Google Voice Grasshopper Line2 Sideline
And many, many more that I won’t bother to list. If you aren’t sure whether the VoIP service of your choice will do a BAA, contact the company to ask.
For those who are working on guessing how Google Voice can still be made usable: Google will execute BAAs for their Google Apps for Work service. That BAA excludes Google Voice, however. So that’s not the solution. Keep trying, though! (Curious? You can read more in our article about HIPAA and Google Apps for Work.)

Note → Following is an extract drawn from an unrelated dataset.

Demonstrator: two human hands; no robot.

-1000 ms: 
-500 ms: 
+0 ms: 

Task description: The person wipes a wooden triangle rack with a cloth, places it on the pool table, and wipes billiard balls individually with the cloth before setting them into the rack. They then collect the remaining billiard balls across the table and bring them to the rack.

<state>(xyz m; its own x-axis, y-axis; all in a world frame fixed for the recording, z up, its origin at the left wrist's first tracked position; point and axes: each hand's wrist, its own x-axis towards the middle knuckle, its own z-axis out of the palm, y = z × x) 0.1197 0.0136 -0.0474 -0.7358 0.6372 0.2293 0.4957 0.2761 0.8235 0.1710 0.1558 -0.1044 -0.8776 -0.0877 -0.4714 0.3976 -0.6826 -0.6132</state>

There are, indeed, VoIP service providers out there who will happily execute BAAs with health care professionals. Providing VoIP service that meets the standards for HIPAA Business Associates is an expensive thing to do, however, so such services are not as cheap as the ones on the crossed-out list above.
HIPAA-secure VoIP services may still be less expensive than classic phone service, however. So it may still be worth your time to research them if you’re looking for an alternative to classic phone services, or if you need advanced phone services like voicemail transcription and the like.
So What’s The Solution? How Can I Use a Cheap VoIP Service and Be HIPAA Compliant?
I am happy to say that I learned this solution from a student. I was lecturing for my old grad school internship site on private practice tech issues for the interns.
They were excited about Google Voice, because its low cost (free) makes it a great option for fledgling businesses.
I had to inform them of the HIPAA Business Associate issue there, and saw the usual sunken expressions. Then one of the students asked, “Wait, what if I use my phone’s default phone service — the classic service that my phone company provides — for my practice? Then I can set up a Google Voice number for my personal needs and give that number to my friends and family?”